Thursday, December 26, 2013

The Crises In Sudan

South Sudan's Political Power Struggle Engulfs Nuer and Dinka Ethnic Groups

The conflict in South Sudan began on Dec. 15 as a power struggle between President Salva Kiir and his former vice president, Riek Machar, ahead of 2015 presidential elections.

South Sudan broke away from Sudan in 2011 and there were repeated clashes with its neighbor over oil production and exports. But it quickly descended into clashes between the country's two largest ethnic groups, including fighting for control of oil-producing areas. Oil is South Sudan's major source of revenue so whoever controls it holds the key to power. These clashes make for little hope for a unified South Sudan.
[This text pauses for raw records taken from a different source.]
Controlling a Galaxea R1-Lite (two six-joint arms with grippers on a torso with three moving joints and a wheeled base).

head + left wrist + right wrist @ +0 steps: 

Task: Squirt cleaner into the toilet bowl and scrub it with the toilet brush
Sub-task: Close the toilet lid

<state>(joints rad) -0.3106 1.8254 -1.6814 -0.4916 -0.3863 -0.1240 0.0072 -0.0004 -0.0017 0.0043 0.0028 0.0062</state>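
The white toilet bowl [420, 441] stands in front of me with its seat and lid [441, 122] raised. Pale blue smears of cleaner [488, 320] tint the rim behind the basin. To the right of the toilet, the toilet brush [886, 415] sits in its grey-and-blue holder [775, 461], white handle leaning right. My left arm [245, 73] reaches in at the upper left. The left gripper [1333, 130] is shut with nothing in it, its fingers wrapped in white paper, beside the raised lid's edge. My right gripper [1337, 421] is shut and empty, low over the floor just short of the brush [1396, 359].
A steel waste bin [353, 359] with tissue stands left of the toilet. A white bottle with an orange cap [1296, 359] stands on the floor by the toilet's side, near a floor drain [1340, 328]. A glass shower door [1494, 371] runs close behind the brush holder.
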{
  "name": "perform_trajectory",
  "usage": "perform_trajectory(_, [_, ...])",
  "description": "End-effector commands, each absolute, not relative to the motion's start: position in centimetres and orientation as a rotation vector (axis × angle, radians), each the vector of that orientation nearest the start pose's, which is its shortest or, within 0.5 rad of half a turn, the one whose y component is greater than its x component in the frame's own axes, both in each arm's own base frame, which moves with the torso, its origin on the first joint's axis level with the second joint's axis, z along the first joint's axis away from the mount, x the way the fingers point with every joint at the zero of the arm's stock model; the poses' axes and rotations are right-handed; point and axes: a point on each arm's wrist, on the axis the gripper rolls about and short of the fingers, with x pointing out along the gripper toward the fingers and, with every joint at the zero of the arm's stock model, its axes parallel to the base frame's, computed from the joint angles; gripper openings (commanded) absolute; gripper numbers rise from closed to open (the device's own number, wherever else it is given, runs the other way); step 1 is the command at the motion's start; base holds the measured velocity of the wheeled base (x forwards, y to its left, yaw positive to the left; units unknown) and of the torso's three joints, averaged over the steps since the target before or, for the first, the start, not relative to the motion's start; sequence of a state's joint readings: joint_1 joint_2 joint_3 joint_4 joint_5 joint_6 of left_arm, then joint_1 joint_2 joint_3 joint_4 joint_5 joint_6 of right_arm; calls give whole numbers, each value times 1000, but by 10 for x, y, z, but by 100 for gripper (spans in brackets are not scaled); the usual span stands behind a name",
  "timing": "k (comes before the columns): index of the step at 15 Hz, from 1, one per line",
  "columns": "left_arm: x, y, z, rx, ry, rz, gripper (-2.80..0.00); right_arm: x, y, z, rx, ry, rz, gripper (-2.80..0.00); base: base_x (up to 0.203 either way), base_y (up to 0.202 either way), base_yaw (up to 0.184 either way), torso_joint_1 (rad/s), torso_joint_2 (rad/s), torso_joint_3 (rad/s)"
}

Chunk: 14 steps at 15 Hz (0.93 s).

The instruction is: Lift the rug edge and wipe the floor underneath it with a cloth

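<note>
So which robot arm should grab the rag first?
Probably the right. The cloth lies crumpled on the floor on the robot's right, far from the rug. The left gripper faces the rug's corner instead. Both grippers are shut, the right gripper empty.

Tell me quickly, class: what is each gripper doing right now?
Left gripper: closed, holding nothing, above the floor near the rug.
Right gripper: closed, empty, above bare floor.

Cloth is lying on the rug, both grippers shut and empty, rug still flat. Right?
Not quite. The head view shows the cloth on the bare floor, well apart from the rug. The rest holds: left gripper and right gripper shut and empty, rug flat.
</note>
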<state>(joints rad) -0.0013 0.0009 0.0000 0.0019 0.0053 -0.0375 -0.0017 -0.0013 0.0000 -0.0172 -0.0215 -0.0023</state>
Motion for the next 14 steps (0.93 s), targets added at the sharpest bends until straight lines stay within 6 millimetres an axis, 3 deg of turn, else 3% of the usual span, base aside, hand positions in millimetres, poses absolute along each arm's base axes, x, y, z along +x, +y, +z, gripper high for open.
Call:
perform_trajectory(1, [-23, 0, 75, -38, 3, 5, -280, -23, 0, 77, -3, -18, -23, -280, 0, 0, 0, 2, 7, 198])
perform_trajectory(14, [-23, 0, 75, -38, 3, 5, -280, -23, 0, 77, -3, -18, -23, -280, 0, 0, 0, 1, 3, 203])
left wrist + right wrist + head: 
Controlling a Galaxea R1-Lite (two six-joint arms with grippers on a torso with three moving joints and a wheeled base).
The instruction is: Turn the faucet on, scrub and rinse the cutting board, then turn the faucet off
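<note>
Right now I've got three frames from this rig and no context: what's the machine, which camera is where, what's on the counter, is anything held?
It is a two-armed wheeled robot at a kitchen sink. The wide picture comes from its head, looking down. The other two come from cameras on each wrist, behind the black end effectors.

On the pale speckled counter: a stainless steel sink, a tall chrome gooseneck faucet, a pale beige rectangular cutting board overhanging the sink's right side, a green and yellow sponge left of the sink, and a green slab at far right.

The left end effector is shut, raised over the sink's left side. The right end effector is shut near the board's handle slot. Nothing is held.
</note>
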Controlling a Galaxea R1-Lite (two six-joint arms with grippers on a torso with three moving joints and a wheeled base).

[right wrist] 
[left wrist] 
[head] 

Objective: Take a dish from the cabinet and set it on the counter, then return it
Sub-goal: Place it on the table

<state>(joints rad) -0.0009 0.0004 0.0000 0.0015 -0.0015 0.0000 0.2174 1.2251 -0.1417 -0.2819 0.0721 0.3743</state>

Before predominantly Christian South Sudan won independence from the mostly Muslim and Arab-ruled north, Mr. Kiir and Mr. Machar had been on opposing sides of the 1983-2005 civil war between the central government in Khartoum and the Sudan People's Liberation Army in the south. They made an alliance to win independence in 2011, but it disintegrated in the past 11 days.

The two sides were fighting Wednesday in the oil-producing northern states of Unity and Upper Nile.  Both sides think that they can win militarily. Both sides are overconfident as they attempt to deal the other side a decisive military blow.  More than 1,000 people have been killed and tens of thousands have fled in fear of ethnic massacres since the fighting broke out. In Unity State, to the north, Nuer are accused of slaughtering ethnic Dinka.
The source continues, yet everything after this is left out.